The person raw scores to measure correlations were satisfactory for all instruments indicating that their raw scores are acceptable for common statistical analyses. All instruments had a raw score to measure correlation greater than 0.8, with the LE CAT again being the best at 0.94. As a result of these high correlations, it may be possible to use the raw scores of the instruments to perform common statistical procedures.

Participants that took the LE CAT and the HOS-sports were better targeted by all items, but participants that took the HOS-ADL and mHHS were not nearly as well covered, especially when considering high-functioning participants. The LE CAT, HOS-ADL, HOS-sports, and mHHS showed no floor effects, but the HOS-ADL and mHHS had serious ceiling effects. The HOS-sports subscale was the only instrument that demonstrated no ceiling and floor effects, and hence, it was applicable to the high-functioning population. Our findings were similar to previous studies that found ceiling effects of the HOS-ADL.17 The ceiling effects were very high for instruments that are supposed to assess an all-encompassing hip and joint population. The ceiling effects are particularly worrisome because of the population that was being assessed. While the population was athletes, they are also seniors with a mean age of 67 years and a minimum age of 47 years. Since the athletes are participating in highly competitive senior games, we might assume that the participants were in better than average health than their senior peers. Unfortunately, the HOS-ADL and mHHS instruments could not capture those that were really high-performing seniors. We are left to question whether these instruments are adequate for active seniors. Previous research has shown that the mHHS has not been adequately evaluated.1,16,25 As a result, they could not recommend using the mHHS to assess an active patient population that has had hip arthroscopy.18 The LE CAT demonstrated much lower ceiling effects that would likely be considered more reasonable and applicable for assessing hip and joint patients and more generally, patients with lower extremity disorders.
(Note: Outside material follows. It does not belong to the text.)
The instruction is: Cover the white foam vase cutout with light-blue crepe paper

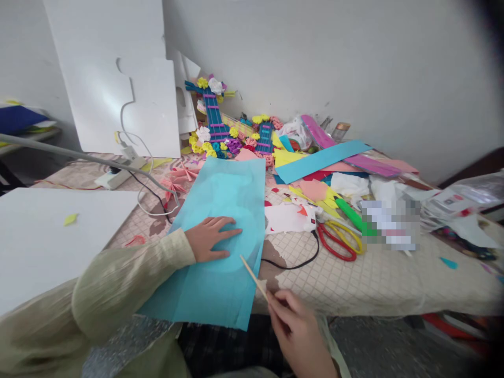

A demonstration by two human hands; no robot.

The HOS-sports demonstrated no ceiling effects, and this was expected as it is an instrument designed for populations that are higher performing and functioning than their peers.

Finally, the LE CAT, HOS-ADL, and HOS-sports demonstrated good internal reliability, but the mHHS did not. The mHHS had a low Cronbach alpha and person separation, indicating that its reliabilities were poor and it could not distinguish between different performing participants. In fact, with such low reliabilities, the mHHS may not be very useful for assessment of outcomes. The HOS-ADL and HOS-sports, on the other hand, did have better reliabilities than the mHHS. More items can be added to the HOS-ADL in future instrument refinement. Overall, the LE CAT performed the best in all fronts.

Limitations

This study, like many studies, has limitations. First, this study was conducted with an older, highly active population. Thus, the findings of this study might not be applicable to all older adults because they may not be as athletic as our participants nor may it be applicable to a younger, active population. Additionally, the population was overwhelmingly identified as white, which is not representative of demographics in the United States.

Second, we did not evaluate responsiveness to change. Being a cross-sectional study, we only captured a single point in time and did not measure how participants might have improved over time. Additional studies are needed for all instruments to assess longitudinal changes in different populations, especially the younger populations that exhibit sex, race, and ethnic diversity.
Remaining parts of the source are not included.